- _Dataset_
--- START ---

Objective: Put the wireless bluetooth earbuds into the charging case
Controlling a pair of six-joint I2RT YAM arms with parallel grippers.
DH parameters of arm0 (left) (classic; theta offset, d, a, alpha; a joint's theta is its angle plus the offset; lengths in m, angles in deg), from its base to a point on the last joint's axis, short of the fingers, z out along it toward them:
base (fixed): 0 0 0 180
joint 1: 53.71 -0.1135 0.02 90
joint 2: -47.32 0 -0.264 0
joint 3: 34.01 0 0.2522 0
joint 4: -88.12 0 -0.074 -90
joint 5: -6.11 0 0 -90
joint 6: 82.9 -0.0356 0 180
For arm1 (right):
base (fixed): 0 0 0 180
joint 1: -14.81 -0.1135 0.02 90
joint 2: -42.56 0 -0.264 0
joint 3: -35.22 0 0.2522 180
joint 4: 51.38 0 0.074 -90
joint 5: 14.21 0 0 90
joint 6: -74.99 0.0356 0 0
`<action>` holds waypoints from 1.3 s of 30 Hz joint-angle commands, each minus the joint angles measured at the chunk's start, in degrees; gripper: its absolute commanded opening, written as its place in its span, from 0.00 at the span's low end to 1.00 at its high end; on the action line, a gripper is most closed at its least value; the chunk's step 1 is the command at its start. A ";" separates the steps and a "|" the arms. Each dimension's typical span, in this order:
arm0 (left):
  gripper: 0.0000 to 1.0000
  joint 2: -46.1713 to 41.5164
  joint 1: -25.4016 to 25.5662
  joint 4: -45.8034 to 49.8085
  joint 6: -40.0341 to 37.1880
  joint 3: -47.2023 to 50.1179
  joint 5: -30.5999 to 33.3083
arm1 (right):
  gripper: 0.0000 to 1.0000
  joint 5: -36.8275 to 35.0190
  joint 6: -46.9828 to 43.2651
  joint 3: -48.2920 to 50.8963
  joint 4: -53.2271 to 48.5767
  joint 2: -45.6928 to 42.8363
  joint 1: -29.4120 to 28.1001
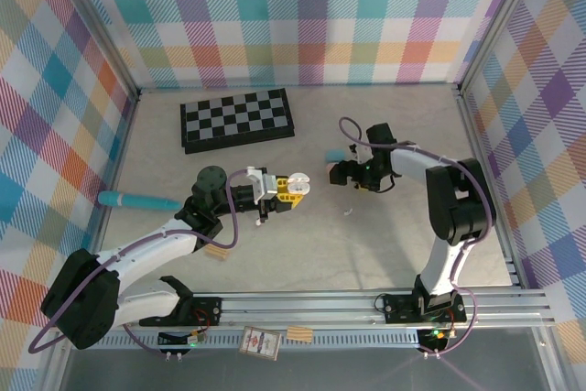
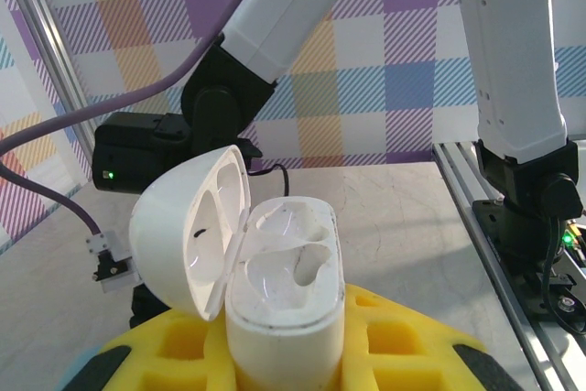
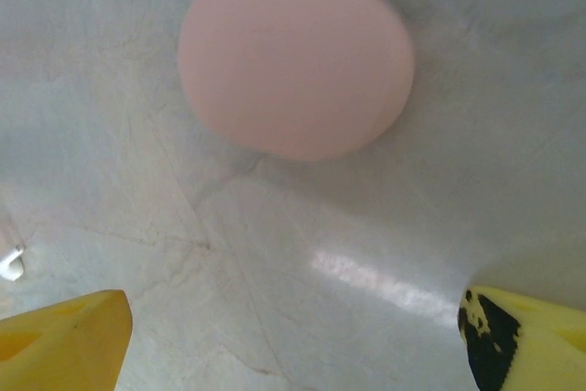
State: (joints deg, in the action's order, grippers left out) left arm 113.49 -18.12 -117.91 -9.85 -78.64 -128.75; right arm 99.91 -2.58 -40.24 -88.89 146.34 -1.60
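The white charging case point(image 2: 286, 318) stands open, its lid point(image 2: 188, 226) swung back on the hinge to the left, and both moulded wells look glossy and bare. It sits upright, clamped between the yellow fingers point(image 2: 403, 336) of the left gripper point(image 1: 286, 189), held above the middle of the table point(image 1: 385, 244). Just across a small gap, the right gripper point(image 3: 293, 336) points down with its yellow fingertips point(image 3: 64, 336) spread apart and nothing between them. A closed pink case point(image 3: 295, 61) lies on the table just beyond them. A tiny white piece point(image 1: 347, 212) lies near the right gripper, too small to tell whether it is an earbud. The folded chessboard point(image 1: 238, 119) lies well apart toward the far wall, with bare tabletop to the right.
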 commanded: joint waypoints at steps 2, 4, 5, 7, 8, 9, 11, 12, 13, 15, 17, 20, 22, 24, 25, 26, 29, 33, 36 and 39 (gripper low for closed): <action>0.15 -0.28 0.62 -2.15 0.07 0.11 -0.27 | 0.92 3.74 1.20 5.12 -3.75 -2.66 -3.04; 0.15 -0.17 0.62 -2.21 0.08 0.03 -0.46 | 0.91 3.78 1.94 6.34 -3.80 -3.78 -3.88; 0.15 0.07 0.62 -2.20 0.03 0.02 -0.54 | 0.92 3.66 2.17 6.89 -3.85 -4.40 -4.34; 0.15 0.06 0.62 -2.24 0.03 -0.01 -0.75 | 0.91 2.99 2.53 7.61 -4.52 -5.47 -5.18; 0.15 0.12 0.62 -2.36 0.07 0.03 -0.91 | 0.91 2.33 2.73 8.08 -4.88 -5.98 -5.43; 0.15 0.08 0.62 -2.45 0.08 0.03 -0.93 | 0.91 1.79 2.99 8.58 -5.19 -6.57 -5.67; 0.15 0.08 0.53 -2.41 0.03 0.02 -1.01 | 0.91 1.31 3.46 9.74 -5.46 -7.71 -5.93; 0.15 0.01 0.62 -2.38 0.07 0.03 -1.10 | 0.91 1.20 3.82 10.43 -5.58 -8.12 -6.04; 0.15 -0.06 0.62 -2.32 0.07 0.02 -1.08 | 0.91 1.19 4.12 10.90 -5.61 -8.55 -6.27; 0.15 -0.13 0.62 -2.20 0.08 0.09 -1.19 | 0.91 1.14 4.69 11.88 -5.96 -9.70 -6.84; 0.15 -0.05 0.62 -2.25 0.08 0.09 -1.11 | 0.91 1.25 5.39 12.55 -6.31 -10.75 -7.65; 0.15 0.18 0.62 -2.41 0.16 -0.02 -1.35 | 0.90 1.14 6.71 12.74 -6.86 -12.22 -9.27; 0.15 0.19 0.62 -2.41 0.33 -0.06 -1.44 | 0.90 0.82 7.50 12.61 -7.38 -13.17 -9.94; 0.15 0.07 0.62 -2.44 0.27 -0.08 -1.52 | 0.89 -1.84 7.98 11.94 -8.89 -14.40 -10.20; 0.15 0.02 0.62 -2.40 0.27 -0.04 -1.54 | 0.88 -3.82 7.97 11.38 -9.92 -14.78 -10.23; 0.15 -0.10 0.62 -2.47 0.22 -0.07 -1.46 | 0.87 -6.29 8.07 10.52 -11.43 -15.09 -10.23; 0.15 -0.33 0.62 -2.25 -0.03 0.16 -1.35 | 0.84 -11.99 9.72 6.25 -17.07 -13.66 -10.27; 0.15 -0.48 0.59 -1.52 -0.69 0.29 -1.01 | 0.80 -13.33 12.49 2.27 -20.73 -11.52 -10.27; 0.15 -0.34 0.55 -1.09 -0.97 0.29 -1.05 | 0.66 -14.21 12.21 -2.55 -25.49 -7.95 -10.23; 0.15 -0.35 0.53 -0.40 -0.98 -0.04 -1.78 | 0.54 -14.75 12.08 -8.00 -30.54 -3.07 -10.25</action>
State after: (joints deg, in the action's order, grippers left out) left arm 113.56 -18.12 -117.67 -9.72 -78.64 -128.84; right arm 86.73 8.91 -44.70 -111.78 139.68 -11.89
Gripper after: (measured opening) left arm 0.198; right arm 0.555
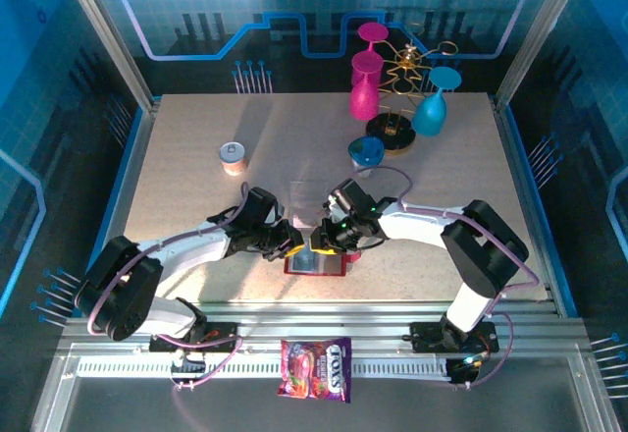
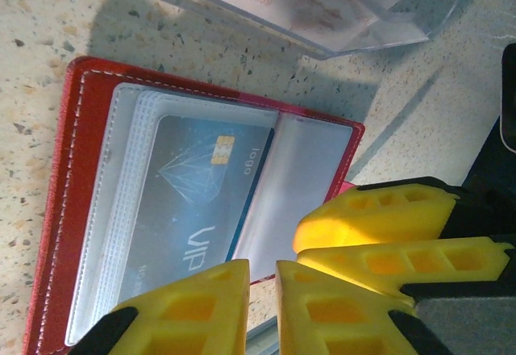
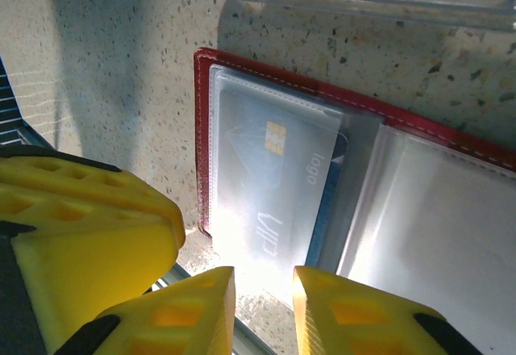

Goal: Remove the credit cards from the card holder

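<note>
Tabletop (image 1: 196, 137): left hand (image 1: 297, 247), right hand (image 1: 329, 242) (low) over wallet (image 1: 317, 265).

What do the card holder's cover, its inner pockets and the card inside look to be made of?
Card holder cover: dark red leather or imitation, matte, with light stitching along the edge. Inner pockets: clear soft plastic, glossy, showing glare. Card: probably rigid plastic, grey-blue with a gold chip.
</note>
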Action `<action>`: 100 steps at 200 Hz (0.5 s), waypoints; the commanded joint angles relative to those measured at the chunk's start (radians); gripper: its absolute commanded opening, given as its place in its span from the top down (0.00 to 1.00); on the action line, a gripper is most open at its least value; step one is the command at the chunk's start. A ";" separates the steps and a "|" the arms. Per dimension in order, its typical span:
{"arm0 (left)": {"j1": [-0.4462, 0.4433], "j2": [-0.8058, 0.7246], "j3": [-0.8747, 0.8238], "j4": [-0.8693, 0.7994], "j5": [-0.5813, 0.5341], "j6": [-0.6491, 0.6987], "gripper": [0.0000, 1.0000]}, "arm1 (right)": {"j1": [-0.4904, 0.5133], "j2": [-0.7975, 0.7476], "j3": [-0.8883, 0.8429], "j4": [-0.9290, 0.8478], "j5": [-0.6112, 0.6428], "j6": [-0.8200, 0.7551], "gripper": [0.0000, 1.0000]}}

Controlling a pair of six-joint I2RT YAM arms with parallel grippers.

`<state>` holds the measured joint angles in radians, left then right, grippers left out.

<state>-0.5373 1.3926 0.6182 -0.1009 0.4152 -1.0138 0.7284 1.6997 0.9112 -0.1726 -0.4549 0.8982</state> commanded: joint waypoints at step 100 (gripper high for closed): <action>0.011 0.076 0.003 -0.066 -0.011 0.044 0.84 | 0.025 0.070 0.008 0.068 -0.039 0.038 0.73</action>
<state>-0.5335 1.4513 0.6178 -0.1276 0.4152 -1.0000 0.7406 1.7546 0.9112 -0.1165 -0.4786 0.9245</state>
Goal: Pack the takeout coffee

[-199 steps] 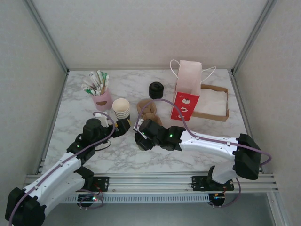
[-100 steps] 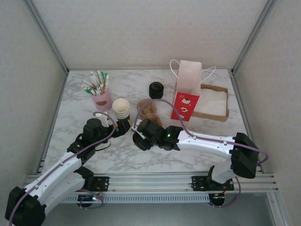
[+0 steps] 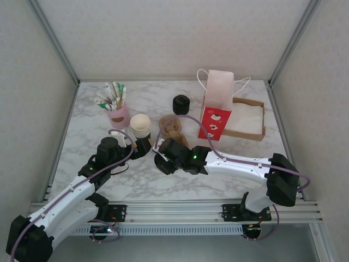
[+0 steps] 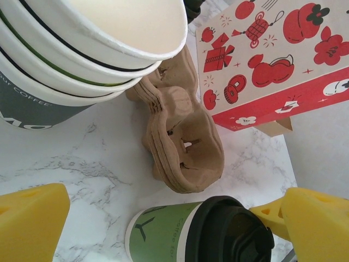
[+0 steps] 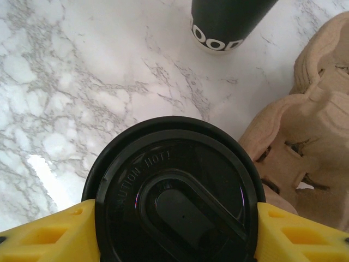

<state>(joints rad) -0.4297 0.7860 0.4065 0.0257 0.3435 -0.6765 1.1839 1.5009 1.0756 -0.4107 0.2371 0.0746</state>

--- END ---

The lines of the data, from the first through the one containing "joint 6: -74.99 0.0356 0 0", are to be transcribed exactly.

- _Response to this task_
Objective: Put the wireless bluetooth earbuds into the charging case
Controlling a pair of six-joint I2RT YAM arms with parallel grippers.
DH parameters of arm0 (left) (classic; theta offset, d, a, alpha; a joint's theta is its angle plus the offset; lengths in m, angles in deg), from its base to a point on the last joint's axis, short of the fingers, z out along it toward them:
base (fixed): 0 0 0 180
joint 1: 53.71 -0.1135 0.02 90
joint 2: -47.32 0 -0.264 0
joint 3: 34.01 0 0.2522 0
joint 4: -88.12 0 -0.074 -90
joint 5: -6.11 0 0 -90
joint 6: 82.9 -0.0356 0 180
For arm1 (right):
base (fixed): 0 0 0 180
joint 1: -14.81 -0.1135 0.02 90
joint 2: -42.56 0 -0.264 0
joint 3: -35.22 0 0.2522 180
joint 4: 51.38 0 0.074 -90
joint 5: 14.21 0 0 90
joint 6: -74.99 0.0356 0 0

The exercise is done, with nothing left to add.